What is needed: For this listing, reproduce the line with "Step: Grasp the", the line with "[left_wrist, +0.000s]", and the lines between, exactly as they stand. Leave out pictures and all other lines.
=-=-=
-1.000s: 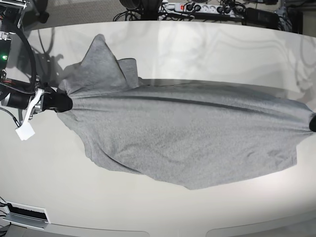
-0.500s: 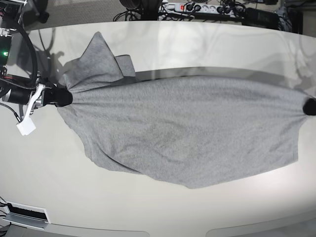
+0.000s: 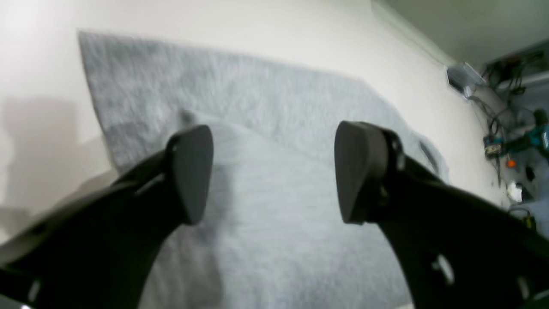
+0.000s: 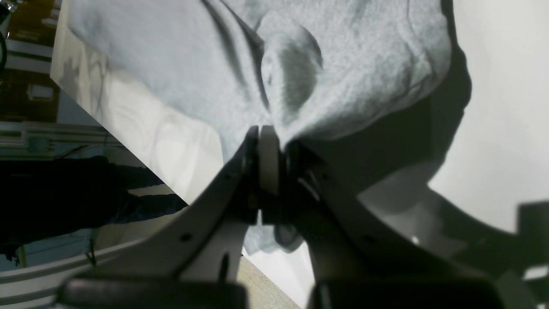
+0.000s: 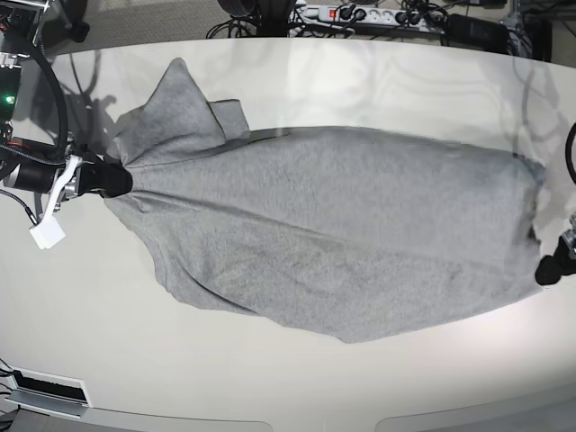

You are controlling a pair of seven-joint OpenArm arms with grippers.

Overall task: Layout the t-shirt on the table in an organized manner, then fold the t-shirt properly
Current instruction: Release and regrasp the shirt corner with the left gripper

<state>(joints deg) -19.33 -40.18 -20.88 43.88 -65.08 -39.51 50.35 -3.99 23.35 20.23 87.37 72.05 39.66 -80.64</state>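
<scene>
Base view: your right hand (image 5: 108, 179) is pinching the shirt (image 5: 333, 234); your left hand (image 3: 274, 171) is hanging open. Tugging now risks bunching cloth across the tabletop (image 5: 378, 81).

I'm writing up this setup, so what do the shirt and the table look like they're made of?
The shirt looks like soft knit cotton jersey, heather grey and matte: its surface is speckled, and it drapes and puckers where the right gripper pinches it. The table looks like a hard, glossy off-white laminate or plastic, since it mirrors cables and shadows; which one is unclear.
</scene>
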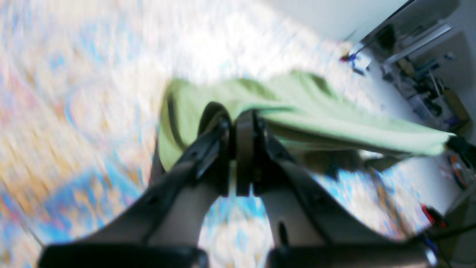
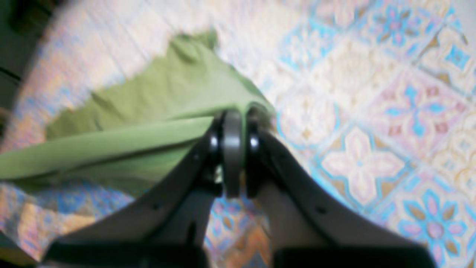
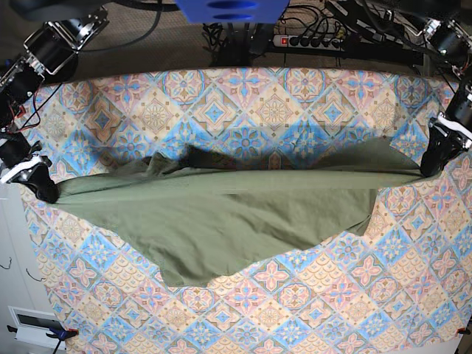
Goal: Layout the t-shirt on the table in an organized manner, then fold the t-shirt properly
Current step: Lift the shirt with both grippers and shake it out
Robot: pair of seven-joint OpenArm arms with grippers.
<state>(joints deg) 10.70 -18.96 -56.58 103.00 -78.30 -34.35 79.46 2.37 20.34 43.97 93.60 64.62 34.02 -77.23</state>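
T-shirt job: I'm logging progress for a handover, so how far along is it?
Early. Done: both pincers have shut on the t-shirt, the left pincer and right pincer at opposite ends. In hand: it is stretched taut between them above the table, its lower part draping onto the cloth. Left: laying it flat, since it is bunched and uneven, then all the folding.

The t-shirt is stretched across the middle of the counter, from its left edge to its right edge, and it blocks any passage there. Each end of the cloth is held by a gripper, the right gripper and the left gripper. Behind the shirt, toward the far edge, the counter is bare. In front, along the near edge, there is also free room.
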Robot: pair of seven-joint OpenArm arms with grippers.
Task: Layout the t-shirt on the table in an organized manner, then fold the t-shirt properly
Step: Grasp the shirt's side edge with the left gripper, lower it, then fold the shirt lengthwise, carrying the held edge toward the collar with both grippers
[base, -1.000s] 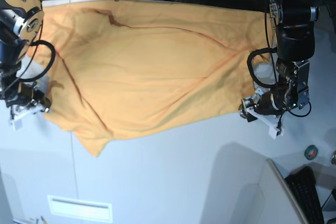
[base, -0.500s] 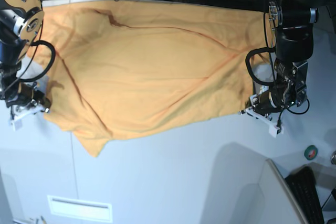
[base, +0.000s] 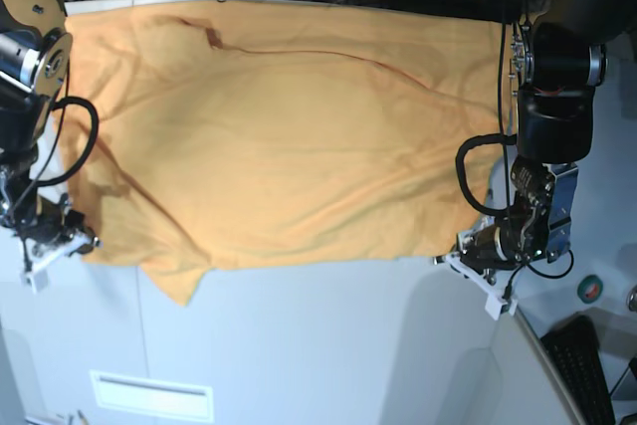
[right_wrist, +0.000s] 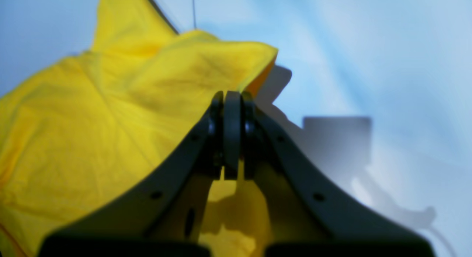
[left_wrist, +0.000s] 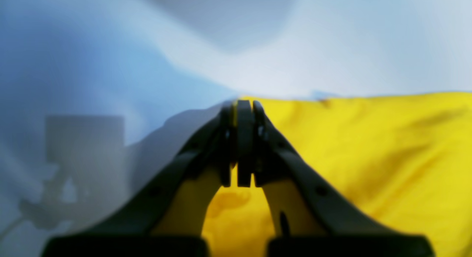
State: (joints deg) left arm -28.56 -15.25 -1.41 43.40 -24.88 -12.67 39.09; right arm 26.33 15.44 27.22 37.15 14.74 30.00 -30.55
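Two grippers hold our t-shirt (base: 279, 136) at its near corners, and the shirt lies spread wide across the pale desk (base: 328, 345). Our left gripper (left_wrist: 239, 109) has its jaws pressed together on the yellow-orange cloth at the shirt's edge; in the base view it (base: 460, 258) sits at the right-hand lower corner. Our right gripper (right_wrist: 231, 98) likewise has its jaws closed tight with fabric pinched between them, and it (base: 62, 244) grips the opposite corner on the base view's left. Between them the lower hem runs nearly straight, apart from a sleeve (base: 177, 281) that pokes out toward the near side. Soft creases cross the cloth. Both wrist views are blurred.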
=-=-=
Task result:
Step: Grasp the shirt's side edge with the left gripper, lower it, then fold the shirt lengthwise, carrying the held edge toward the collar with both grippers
[base, -1.000s] 
[base, -0.500s] 
[base, +0.000s] 
[right_wrist, +0.000s] 
[left_wrist, +0.000s] 

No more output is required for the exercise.